- _REQUIRED ACTION_: Give the listing again, word for word, and let no picture into it.

- _INPUT DATA_:
● ● ● ●
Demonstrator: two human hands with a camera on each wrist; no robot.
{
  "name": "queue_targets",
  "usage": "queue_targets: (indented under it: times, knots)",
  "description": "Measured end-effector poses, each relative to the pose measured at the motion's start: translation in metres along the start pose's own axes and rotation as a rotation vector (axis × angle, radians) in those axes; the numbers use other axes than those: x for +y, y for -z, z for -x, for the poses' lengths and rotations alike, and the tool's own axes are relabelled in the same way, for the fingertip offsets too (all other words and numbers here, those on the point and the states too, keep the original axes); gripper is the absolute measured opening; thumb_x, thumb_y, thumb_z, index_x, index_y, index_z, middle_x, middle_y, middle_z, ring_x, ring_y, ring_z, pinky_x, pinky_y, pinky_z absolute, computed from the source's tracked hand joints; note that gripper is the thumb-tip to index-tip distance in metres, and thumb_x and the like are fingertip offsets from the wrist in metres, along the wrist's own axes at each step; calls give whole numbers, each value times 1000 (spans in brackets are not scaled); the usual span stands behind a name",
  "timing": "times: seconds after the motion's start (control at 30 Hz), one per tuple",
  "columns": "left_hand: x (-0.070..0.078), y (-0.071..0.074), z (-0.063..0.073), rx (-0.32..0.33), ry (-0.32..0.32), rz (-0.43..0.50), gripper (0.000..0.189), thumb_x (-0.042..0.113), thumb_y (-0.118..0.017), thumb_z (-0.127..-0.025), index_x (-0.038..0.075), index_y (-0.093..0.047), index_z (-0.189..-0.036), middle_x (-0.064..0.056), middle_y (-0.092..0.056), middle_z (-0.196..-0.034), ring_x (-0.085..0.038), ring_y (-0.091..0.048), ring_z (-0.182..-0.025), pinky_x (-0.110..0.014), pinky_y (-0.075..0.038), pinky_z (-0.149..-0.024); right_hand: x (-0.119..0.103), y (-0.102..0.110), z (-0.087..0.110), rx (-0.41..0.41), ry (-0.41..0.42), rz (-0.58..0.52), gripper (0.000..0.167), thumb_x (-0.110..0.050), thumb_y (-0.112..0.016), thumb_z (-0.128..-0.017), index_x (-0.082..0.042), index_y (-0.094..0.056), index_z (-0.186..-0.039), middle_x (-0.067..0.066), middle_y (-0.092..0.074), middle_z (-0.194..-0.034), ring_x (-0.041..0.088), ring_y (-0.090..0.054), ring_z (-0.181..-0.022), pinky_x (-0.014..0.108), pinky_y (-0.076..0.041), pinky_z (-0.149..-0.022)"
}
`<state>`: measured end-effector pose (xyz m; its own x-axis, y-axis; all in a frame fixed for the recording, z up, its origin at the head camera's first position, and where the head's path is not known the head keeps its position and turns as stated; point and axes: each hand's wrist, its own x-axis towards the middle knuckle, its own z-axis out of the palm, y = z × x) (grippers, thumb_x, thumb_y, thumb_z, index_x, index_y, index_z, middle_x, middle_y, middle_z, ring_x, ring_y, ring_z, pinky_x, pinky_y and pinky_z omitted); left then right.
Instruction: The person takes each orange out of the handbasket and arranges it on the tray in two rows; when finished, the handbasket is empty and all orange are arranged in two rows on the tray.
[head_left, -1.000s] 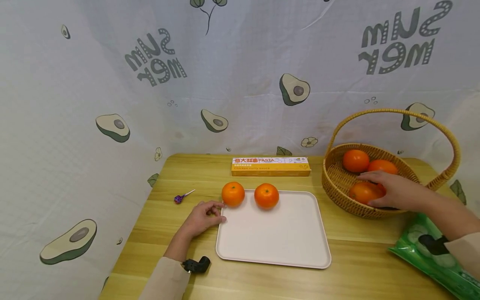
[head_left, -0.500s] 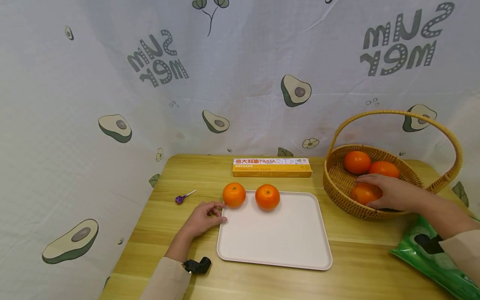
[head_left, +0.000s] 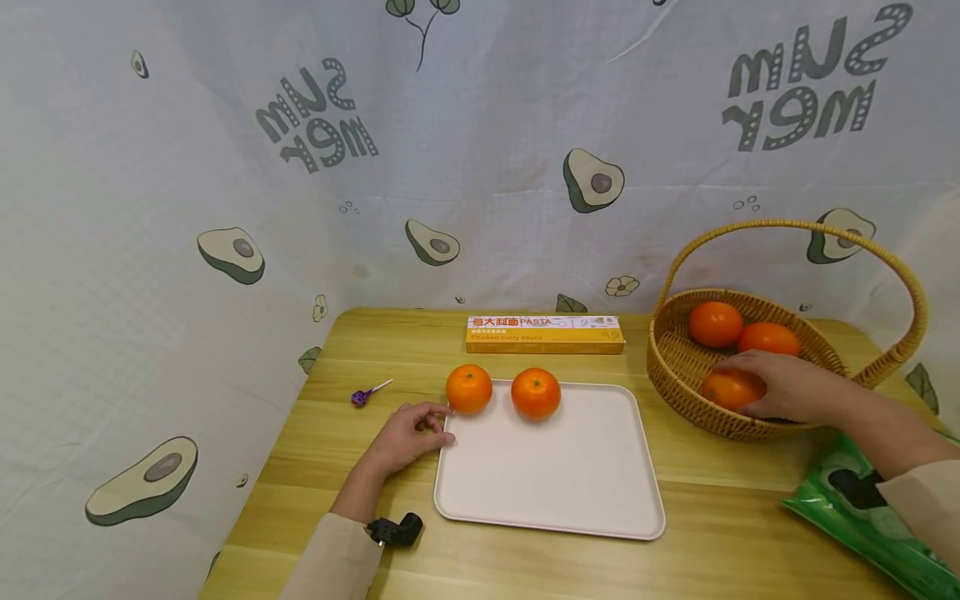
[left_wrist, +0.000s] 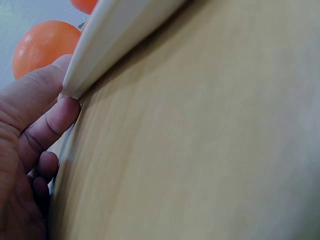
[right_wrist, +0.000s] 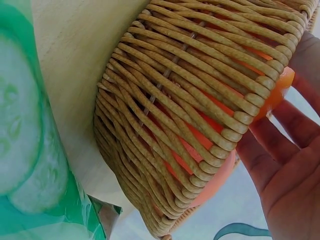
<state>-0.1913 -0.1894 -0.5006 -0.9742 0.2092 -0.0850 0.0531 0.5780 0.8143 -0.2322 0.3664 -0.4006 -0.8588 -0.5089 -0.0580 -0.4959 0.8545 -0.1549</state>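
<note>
My left hand (head_left: pixel 405 437) is at the left edge of the pale rectangular tray (head_left: pixel 551 475). In the left wrist view, its thumb and index finger pinch the tray's rim. Near the tray's back edge sit two oranges (head_left: pixel 469 389) side by side, one at the left corner. Over at the right, my right hand (head_left: pixel 795 387) reaches into a wicker basket (head_left: pixel 678 392). Its fingers curl round the front orange (head_left: pixel 729 389), whose right side is hidden under the hand. Behind that lie two more oranges (head_left: pixel 716 324). The right wrist view shows the fingers (right_wrist: pixel 270 142) inside the woven rim.
The basket's tall handle (head_left: pixel 795 223) arches above the right hand. A yellow pasta box (head_left: pixel 544 335) lies behind the tray, and a purple lollipop (head_left: pixel 361 398) lies to its left. Under the right forearm is a green bag (head_left: pixel 832 492). A printed curtain (head_left: pixel 495 167) backs the table.
The fingers of my right hand have settled slightly lower over the front orange in the basket. My left hand stays at the tray's edge.
</note>
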Motion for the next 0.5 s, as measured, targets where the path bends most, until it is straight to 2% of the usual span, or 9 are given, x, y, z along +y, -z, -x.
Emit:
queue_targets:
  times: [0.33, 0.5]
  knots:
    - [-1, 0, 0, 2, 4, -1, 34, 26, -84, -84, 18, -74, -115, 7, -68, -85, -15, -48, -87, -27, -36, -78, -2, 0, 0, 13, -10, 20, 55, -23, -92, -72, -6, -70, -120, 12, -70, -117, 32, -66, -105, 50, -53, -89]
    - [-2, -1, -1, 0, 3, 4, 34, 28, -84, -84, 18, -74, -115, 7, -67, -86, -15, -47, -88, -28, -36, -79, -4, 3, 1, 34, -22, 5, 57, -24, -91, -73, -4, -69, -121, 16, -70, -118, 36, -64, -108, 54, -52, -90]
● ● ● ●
- _EXERCISE ANSWER_:
Demonstrator: two human hands with a camera on each wrist; no robot.
{
  "name": "queue_targets",
  "usage": "queue_targets: (indented under it: times, knots)",
  "description": "Measured end-effector poses, each relative to the pose measured at the motion's start: translation in metres along the start pose's own axes and rotation as a rotation vector (axis × angle, radians) in those axes; the numbers use other axes than those: x for +y, y for -z, z for -x, for the poses' lengths and rotations alike, and the tool's own axes are relabelled in the same way, for the fingertip offsets too (all other words and numbers here, those on the point and the states too, keep the original axes); gripper is the absolute measured opening; thumb_x, thumb_y, thumb_z, index_x, index_y, index_z, middle_x, middle_y, middle_z, ring_x, ring_y, ring_z, pinky_x, pinky_y, pinky_z absolute, computed from the source's tracked hand joints; note that gripper is the thumb-tip to index-tip distance in metres, and thumb_x and the like are fingertip offsets from the wrist in metres, along the wrist's own axes at each step; calls give whole numbers, each value times 1000 (spans in brackets are not scaled); the usual span stands behind a name",
  "timing": "times: seconds after the motion's start (control at 30 Hz), one per tuple",
  "columns": "left_hand: x (-0.070..0.078), y (-0.071..0.074), z (-0.063..0.073), rx (-0.32..0.33), ry (-0.32..0.32), rz (-0.43..0.50), gripper (0.000..0.189), thumb_x (-0.042..0.113), thumb_y (-0.118..0.017), thumb_z (-0.127..-0.025), index_x (-0.038..0.075), index_y (-0.093..0.047), index_z (-0.189..-0.036), middle_x (-0.064..0.056), middle_y (-0.092..0.056), middle_z (-0.196..-0.034), ring_x (-0.085..0.038), ring_y (-0.091..0.048), ring_z (-0.182..-0.025), pinky_x (-0.110..0.014), pinky_y (-0.075..0.038), pinky_z (-0.149..-0.024); right_hand: x (-0.119..0.103), y (-0.102..0.110), z (-0.087..0.110), rx (-0.41..0.41), ry (-0.41..0.42), rz (-0.58..0.52), gripper (0.000..0.167), thumb_x (-0.110..0.050), thumb_y (-0.112..0.016), thumb_z (-0.128..-0.017), index_x (-0.082..0.042), index_y (-0.094..0.056), index_z (-0.186..-0.039), middle_x (-0.067..0.066), middle_y (-0.092..0.074), middle_z (-0.194..-0.034), ring_x (-0.041..0.088), ring_y (-0.090..0.054), ring_z (-0.181..-0.022), pinky_x (-0.014..0.108), pinky_y (-0.076..0.041), pinky_z (-0.149..-0.022)"
}
`<state>`: measured end-effector pose (xyz m; its own x-axis, y-axis; all in a frame fixed for the recording, z up, its origin at the head camera's first position, and where the head's path is not known the head keeps its position and turns as stated; point and axes: each hand's wrist, its own x-axis towards the middle knuckle, its own z-axis out of the palm, y = z × x) (grippers, thumb_x, thumb_y, thumb_z, index_x, index_y, index_z, middle_x, middle_y, middle_z, ring_x, ring_y, ring_z, pinky_x, pinky_y and pinky_z omitted); left then right.
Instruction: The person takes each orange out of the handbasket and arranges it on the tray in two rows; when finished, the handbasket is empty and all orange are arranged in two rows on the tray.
[head_left, -1.000s] 
[head_left, -0.500s] 
[head_left, +0.000s] 
[left_wrist, +0.000s] 
[right_wrist, +0.000s] 
<state>-0.1913 -0.1894 -0.5006 -0.9742 0.2092 -0.0850 0.0531 0.5780 0.8143 -0.2322 0.3664 -0.4006 -0.8588 -0.5089 -0.0580 -0.4959 0.8545 -0.1549</state>
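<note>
My left hand (head_left: pixel 405 437) is at the left edge of the pale rectangular tray (head_left: pixel 551 475). In the left wrist view, its thumb and index finger pinch the tray's rim. Near the tray's back edge sit two oranges (head_left: pixel 469 389) side by side, one at the left corner. Over at the right, my right hand (head_left: pixel 795 387) reaches into a wicker basket (head_left: pixel 678 392). Its fingers curl round the front orange (head_left: pixel 729 389), whose right side is hidden under the hand. Behind that lie two more oranges (head_left: pixel 716 324). The right wrist view shows the fingers (right_wrist: pixel 270 142) inside the woven rim.
The basket's tall handle (head_left: pixel 795 223) arches above the right hand. A yellow pasta box (head_left: pixel 544 335) lies behind the tray, and a purple lollipop (head_left: pixel 361 398) lies to its left. Under the right forearm is a green bag (head_left: pixel 832 492). A printed curtain (head_left: pixel 495 167) backs the table.
The fingers of my right hand have settled slightly lower over the front orange in the basket. My left hand stays at the tray's edge.
</note>
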Motion for the next 0.5 s, as measured, targets where the path bends most, until it is straight to 2% of the usual span, or 9 are given, x, y, z along +y, -z, -x.
Emit:
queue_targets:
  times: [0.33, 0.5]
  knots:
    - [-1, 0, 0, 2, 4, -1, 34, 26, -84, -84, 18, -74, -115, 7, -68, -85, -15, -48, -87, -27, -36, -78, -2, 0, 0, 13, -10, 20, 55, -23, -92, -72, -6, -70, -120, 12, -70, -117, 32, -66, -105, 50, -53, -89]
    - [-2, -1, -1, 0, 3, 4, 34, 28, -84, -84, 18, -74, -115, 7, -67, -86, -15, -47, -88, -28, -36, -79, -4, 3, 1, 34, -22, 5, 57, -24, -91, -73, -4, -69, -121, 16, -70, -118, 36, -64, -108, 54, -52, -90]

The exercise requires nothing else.